# ABOUT THIS TASK
Reproduce the complete listing without any deviation.

# GIVEN MATERIAL

···

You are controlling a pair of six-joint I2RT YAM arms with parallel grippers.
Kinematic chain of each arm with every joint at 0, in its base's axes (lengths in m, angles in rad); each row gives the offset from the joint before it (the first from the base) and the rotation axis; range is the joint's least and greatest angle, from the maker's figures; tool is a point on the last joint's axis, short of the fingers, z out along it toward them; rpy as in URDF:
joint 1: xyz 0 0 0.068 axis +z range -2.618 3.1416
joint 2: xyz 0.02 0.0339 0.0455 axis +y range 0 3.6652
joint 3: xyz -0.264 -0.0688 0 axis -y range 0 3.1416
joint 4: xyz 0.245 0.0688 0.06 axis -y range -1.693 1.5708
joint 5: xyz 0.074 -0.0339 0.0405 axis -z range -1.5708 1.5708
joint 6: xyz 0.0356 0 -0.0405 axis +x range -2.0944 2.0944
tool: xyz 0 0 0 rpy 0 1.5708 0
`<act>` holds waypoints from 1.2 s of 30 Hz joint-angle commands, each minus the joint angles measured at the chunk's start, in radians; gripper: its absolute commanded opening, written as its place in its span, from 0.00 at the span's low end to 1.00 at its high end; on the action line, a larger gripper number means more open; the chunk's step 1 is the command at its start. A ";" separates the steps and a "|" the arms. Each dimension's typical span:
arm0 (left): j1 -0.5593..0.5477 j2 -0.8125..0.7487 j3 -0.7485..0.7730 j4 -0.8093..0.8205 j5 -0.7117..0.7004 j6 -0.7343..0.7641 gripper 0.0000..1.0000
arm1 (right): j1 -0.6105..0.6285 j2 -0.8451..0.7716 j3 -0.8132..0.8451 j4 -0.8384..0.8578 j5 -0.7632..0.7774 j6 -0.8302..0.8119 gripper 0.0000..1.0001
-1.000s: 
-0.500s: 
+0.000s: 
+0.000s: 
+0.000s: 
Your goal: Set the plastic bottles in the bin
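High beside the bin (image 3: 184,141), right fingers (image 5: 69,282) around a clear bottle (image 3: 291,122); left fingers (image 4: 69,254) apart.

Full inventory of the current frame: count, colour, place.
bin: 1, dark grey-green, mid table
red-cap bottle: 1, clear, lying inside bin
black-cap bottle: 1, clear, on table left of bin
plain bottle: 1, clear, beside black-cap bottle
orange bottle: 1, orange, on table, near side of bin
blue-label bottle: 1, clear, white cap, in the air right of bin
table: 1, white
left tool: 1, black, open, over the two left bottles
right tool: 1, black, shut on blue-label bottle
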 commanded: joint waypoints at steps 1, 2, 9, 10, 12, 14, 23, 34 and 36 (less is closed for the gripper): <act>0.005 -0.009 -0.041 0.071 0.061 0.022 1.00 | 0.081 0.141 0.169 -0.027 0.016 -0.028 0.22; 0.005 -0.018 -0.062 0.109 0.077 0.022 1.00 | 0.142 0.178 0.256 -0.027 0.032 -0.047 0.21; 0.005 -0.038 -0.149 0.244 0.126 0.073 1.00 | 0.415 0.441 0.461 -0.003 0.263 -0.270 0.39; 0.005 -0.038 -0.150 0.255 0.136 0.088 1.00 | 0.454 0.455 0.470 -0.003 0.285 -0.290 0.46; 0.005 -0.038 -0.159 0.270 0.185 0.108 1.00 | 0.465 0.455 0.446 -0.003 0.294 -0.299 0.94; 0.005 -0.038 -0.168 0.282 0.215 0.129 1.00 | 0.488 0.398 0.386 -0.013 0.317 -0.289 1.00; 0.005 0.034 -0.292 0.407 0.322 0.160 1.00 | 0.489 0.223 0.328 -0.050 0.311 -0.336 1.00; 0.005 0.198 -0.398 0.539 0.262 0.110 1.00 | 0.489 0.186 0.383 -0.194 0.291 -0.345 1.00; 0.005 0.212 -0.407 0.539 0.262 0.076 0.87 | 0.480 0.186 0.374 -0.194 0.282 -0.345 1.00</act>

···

# TASK ANSWER
You are controlling a pair of six-joint I2RT YAM arms with parallel grippers.
Kinematic chain of each arm with every joint at 0, in its base's axes (lengths in m, angles in rad); each row gives the offset from the joint before it (the first from the base) and the rotation axis; range is the joint's least and greatest angle, from the maker's figures; tool is a point on the last joint's axis, short of the fingers, z out along it toward them; rpy as in URDF:
joint 1: xyz 0 0 0.068 axis +z range -2.618 3.1416
joint 2: xyz 0.02 0.0339 0.0455 axis +y range 0 3.6652
joint 3: xyz -0.264 -0.0688 0 axis -y range 0 3.1416
joint 4: xyz 0.245 0.0688 0.06 axis -y range -1.693 1.5708
joint 5: xyz 0.074 -0.0339 0.0405 axis -z range -1.5708 1.5708
joint 6: xyz 0.0356 0 -0.0405 axis +x range -2.0944 2.0944
tool: xyz 0 0 0 rpy 0 1.5708 0
`<act>` holds waypoints from 1.2 s of 30 Hz joint-angle commands, each minus the joint angles measured at the chunk's start, in radians; gripper: its absolute commanded opening, written as its place in its span, from 0.00 at the span's low end to 1.00 at its high end; on the action line, a larger gripper number means more open; the chunk's step 1 is the command at its start. A ";" separates the steps and a "|" the arms. Each dimension's typical span:
arm0 (left): j1 -0.5593..0.5477 j2 -0.8125..0.7487 j3 -0.7485..0.7730 j4 -0.8093..0.8205 j5 -0.7117..0.7004 j6 -0.7343..0.7641 gripper 0.0000..1.0000
arm1 (right): j1 -0.6105..0.6285 j2 -0.8451..0.7716 j3 -0.8132..0.8451 j4 -0.8384..0.8578 j5 -0.7632..0.7774 j6 -0.8302..0.8119 gripper 0.0000..1.0001
-1.000s: 
-0.500s: 
+0.000s: 
+0.000s: 
+0.000s: 
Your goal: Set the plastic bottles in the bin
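High beside the bin (image 3: 184,141), right fingers (image 5: 69,282) around a clear bottle (image 3: 291,122); left fingers (image 4: 69,254) apart.

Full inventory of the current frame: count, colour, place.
bin: 1, dark grey-green, mid table
red-cap bottle: 1, clear, lying inside bin
black-cap bottle: 1, clear, on table left of bin
plain bottle: 1, clear, beside black-cap bottle
orange bottle: 1, orange, on table, near side of bin
blue-label bottle: 1, clear, white cap, in the air right of bin
table: 1, white
left tool: 1, black, open, over the two left bottles
right tool: 1, black, shut on blue-label bottle
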 commanded: joint waypoints at steps 1, 2, 9, 10, 12, 14, 23, 34 and 36 (less is closed for the gripper): <act>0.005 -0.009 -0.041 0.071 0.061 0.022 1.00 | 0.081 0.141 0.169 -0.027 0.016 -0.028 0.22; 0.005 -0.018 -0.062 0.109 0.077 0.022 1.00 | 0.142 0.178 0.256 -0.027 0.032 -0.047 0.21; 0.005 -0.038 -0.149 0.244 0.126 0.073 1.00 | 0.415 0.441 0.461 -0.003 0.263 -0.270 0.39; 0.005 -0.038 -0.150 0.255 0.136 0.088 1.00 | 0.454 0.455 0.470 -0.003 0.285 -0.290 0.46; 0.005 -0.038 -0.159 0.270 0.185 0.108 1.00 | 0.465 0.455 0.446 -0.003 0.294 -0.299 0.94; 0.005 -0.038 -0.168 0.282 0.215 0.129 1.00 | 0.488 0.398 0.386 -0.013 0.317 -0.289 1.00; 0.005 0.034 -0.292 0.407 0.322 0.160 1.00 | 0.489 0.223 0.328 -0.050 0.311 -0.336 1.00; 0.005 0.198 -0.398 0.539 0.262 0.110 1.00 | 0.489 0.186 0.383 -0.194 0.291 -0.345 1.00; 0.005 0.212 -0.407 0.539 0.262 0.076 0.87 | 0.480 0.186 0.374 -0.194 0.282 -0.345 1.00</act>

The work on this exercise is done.